# Activity:
Go to the line containing "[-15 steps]" in the listing below and retype it and every later line exactly, down to the last.
Segment Start: Input data
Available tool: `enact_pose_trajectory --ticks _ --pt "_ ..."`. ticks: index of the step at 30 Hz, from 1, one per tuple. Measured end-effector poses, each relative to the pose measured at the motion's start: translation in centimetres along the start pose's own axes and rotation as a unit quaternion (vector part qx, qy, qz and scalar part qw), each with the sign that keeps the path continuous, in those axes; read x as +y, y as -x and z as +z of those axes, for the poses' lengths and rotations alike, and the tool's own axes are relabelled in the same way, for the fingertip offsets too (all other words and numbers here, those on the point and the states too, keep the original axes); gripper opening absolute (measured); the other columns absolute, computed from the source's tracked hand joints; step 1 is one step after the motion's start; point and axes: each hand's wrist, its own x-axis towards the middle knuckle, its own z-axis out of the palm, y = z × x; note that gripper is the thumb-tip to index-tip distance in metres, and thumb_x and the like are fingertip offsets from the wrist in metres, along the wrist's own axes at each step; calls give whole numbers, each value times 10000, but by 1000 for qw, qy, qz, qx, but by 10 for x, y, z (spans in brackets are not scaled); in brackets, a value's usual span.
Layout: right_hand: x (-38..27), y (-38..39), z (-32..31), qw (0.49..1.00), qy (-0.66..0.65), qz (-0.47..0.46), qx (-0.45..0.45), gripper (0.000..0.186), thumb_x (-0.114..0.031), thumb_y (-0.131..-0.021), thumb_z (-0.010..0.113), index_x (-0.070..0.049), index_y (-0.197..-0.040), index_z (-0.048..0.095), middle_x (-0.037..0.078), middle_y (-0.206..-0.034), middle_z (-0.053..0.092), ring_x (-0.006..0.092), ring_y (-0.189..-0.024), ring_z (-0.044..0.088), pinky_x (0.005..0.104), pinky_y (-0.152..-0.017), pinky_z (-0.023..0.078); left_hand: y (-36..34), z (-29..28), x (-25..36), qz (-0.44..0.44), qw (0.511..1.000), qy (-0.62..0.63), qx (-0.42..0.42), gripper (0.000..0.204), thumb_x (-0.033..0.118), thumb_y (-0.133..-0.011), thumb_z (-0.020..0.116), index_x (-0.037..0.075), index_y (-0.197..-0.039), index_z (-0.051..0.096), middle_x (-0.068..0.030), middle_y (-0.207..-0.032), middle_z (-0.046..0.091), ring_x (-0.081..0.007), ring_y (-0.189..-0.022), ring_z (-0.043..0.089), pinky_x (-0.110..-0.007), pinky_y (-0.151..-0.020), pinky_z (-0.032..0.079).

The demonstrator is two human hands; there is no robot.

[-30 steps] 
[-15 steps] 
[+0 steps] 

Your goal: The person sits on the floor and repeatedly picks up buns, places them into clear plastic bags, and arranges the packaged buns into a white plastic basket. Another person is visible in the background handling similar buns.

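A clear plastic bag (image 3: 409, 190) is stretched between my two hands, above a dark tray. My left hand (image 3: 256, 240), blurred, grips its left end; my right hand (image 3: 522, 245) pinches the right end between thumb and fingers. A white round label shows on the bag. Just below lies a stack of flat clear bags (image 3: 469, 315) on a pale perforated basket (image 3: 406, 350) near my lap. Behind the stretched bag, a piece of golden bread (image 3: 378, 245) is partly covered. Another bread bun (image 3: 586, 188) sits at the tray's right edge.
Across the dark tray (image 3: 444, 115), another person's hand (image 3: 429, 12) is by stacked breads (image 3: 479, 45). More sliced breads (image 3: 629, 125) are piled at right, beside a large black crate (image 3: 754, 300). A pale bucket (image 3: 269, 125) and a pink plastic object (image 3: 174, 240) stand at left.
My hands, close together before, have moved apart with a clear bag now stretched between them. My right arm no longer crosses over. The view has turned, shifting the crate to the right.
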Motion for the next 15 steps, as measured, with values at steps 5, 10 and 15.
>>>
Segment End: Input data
# Exercise output:
[-15 steps] 
[+0 steps] 

Your goal: The person sits on the floor and repeatedly picks up buns, places them into clear plastic bags, and arranges the packaged buns into a white plastic basket. Another person is visible in the background handling similar buns.

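A clear plastic bag (image 3: 409, 190) is stretched between my two hands, above a dark tray. My left hand (image 3: 256, 240), blurred, grips its left end; my right hand (image 3: 522, 245) pinches the right end between thumb and fingers. A white round label shows on the bag. Just below lies a stack of flat clear bags (image 3: 469, 315) on a pale perforated basket (image 3: 406, 350) near my lap. Behind the stretched bag, a piece of golden bread (image 3: 378, 245) is partly covered. Another bread bun (image 3: 586, 188) sits at the tray's right edge.
Across the dark tray (image 3: 444, 115), another person's hand (image 3: 429, 12) is by stacked breads (image 3: 479, 45). More sliced breads (image 3: 629, 125) are piled at right, beside a large black crate (image 3: 754, 300). A pale bucket (image 3: 269, 125) and a pink plastic object (image 3: 174, 240) stand at left.
My hands, close together before, have moved apart with a clear bag now stretched between them. My right arm no longer crosses over. The view has turned, shifting the crate to the right.
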Motion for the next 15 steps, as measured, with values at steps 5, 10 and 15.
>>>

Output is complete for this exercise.